Parsing a Senate LD-1/LD-2 XML document with the lobbyists module is
easy. Here's an example that parses a short document identified by its
filename.

>>> from pprint import pprint
>>> from lobbyists import parse_filings
>>> filings = parse_filings('doc/example.xml')

Besides a filename, parse_filings also accepts a string containing the
XML, a file-like object, the URL of an XML document or anything else
that xml.dom.pulldom.parse accepts.

parse_filings is a generator. You can read the entire document at once
by wrapping the call to parse_filings with a list, or you can iterate
on the return value to parse each filing on-demand as it's encountered
in the document. Usually you'd do this by iterating over it in a
for-loop or a list comprehension, but for the sake of illustration in
this example, we'll call the next() method explicitly.

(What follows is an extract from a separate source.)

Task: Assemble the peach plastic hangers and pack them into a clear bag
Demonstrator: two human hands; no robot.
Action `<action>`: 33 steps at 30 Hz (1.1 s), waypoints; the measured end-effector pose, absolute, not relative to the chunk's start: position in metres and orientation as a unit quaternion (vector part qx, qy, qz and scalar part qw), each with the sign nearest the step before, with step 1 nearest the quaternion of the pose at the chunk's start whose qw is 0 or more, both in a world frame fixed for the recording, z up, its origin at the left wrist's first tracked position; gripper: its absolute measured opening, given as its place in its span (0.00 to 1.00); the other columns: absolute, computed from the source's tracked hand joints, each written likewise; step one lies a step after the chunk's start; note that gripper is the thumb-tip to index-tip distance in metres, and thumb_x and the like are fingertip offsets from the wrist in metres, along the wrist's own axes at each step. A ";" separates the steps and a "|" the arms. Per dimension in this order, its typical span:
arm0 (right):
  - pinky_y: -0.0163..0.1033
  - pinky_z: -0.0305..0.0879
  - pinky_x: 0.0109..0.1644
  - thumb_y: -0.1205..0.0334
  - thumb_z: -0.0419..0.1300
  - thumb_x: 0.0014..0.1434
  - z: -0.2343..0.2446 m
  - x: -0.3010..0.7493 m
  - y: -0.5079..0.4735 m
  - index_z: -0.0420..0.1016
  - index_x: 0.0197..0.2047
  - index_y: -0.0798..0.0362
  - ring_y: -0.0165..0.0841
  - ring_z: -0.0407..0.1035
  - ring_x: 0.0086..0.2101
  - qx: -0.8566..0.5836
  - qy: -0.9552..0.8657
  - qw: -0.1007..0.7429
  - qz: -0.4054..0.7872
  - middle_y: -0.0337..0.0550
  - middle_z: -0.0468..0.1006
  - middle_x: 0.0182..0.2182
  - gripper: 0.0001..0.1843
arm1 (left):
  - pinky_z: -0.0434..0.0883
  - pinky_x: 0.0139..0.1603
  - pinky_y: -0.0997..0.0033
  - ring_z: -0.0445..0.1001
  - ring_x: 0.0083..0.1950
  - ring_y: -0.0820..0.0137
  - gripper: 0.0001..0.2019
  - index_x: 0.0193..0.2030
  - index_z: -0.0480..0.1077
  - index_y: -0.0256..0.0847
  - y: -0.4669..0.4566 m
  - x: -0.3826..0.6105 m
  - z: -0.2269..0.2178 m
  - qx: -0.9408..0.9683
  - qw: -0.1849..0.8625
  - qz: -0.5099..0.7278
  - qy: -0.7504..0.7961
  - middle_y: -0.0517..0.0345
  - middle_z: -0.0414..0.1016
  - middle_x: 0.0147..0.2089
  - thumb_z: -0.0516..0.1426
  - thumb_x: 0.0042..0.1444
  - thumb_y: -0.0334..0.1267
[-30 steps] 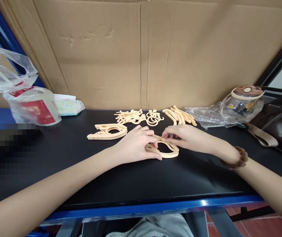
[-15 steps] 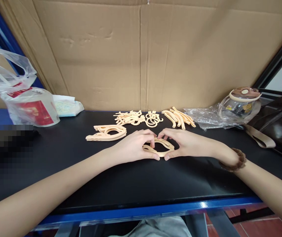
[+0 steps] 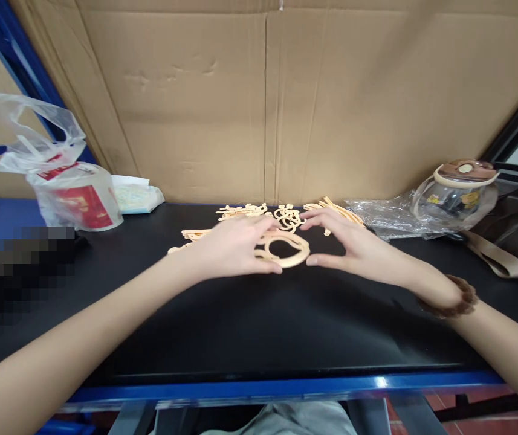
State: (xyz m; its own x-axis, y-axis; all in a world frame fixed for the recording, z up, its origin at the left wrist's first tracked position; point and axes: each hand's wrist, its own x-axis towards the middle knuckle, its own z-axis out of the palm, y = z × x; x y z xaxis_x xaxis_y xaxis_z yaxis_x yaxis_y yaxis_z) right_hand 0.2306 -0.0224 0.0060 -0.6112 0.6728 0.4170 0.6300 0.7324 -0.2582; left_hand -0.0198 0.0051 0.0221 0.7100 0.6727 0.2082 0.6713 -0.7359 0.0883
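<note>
Frame (image 3: 294, 261), cream, sits in front of the hook pile (image 3: 288, 212); can't tell if it touches the surface (image 3: 259, 326). Left grip (image 3: 234, 248) clamped on the frame's left side, right grip (image 3: 356, 244) spread, thumb at or just beside the other end. Looks like moulded plastic: likely light, stiff, slightly slick, slim ribs may crack if twisted. I'd pinch the thick outer curve, the loop gives room to hook round it. Containers: clear bag (image 3: 45, 154) left of hook pile holds a red-labelled tub (image 3: 77, 208), contents hidden; flask (image 3: 456, 202) right of hook pile, lidded, can't make out liquid
</note>
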 end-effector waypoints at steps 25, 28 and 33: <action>0.50 0.61 0.58 0.47 0.51 0.64 -0.014 0.240 -0.012 0.69 0.56 0.50 0.42 0.65 0.53 -0.402 -0.903 0.091 0.121 0.49 0.69 0.54 0.23 | 0.66 0.52 0.68 0.69 0.58 0.53 0.37 0.61 0.65 0.45 0.046 -0.096 0.065 0.834 0.093 -0.120 0.531 0.51 0.68 0.61 0.58 0.44 0.58; 0.50 0.61 0.58 0.47 0.50 0.64 -0.014 0.240 -0.012 0.69 0.56 0.51 0.42 0.65 0.53 -0.403 -0.904 0.084 0.116 0.49 0.69 0.54 0.23 | 0.65 0.53 0.68 0.67 0.59 0.53 0.39 0.61 0.65 0.43 0.048 -0.097 0.063 0.832 0.100 -0.116 0.533 0.50 0.67 0.62 0.59 0.42 0.58; 0.50 0.61 0.58 0.48 0.50 0.65 -0.012 0.239 -0.013 0.68 0.56 0.52 0.42 0.65 0.53 -0.403 -0.905 0.077 0.111 0.50 0.68 0.55 0.23 | 0.66 0.52 0.68 0.69 0.58 0.53 0.37 0.60 0.65 0.44 0.049 -0.098 0.062 0.832 0.116 -0.108 0.532 0.51 0.68 0.62 0.60 0.43 0.55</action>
State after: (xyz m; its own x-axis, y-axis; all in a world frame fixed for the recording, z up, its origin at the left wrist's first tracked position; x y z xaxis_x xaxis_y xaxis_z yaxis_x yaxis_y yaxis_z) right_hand 0.2389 -0.0126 -0.0122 -0.6631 0.7469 0.0496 0.7130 0.6504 -0.2621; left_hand -0.0985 0.0487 0.0616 0.4107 0.8600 -0.3028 0.9101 -0.4069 0.0787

>>> pprint(filings.next())
{'client': {'contact_name': u'ERIC MASTEN',
            'country': u'USA',
            'description': 'unspecified',
            'name': u'GLSEN',
            'ppb_country': u'USA',
            'ppb_state': u'UNDETERMINED',
            'senate_id': 12,
            'state': u'UNDETERMINED',
            'state_or_local_gov': 'unspecified',
            'status': 'terminated'},
 'filing': {'affiliated_orgs_url': 'unspecified',
            'amount': 40000,
            'filing_date': u'2008-03-24T14:29:41',
            'id': u'6E80FA37-E98C-4CE7-B119-FF256B496D38',
            'period': 'H2',
            'type': u'YEAR-END REPORT',
            'year': 2005},
 'govt_entities': [{'govt_entity': {'name': u'UNDETERMINED'}},
                   {'govt_entity': {'name': u'SENATE'}},
                   {'govt_entity': {'name': u'Education, Dept of'}},
                   {'govt_entity': {'name': u'HOUSE OF REPRESENTATIVES'}},
                   {'govt_entity': {'name': u'HOUSE OF REPRESENTATIVES'}},
                   {'govt_entity': {'name': u'SENATE'}}],
 'issues': [{'issue': {'code': u'BUDGET/APPROPRIATIONS',
                       'specific_issue': u'Budget and Appropriations:  Safe and Drug Free Schools'}},
            {'issue': {'code': u'EDUCATION',
                       'specific_issue': u'Safe Schools Legislation - HR 284'}}],
 'lobbyists': [{'lobbyist': {'indicator': 'not covered',
                             'name': u'BOMBERG, NEIL',
                             'official_position': u'N/A',
                             'status': 'active'}}],
 'registrant': {'address': u'1012 14TH STREET NW SUITE 1105\r\nWASHINGTON, DC 20005',
                'country': u'USA',
                'description': 'unspecified',
                'name': u'GLSEN',
                'ppb_country': u'USA',
                'senate_id': 324296}}

Each item yielded by the generator is a dictionary. Each element or
sub-element in the XML corresponds to a key in the dictionary whose
value is either another dictionary (for singleton elements) or a list
of dictionaries (for list elements). Within each sub-dictionary are
key-value pairs corresponding to that element's attribute names and
their values.

So, in our example, the first filing in the document is a year-end
report from 2005. The filing was received in 2008 (this is the
'filing_date'). This is not an amendment filing, so the registrant
(i.e., the lobbying firm) is quite a bit late in filing this lobbying
activity report. (The filings are due by the following quarter, or
else the lobbying firm may pay hefty fines.) In this case, the
registrant and the client are the same organization, GLSEN, meaning
that this organization hires its own lobbyists. The amount of money
spent on lobbying in the 2nd half of 2005, the period covered by this
filing, was $40000 (rounded to the nearest $10k). There was only one
active lobbyist during this period, Neil Bomberg. He lobbied, on
behalf of his employer, the House, Senate and Department of Education
on two issues: budget and appropriations for "safe and drug-free
schools" and HR 284, a "safe schools" bill.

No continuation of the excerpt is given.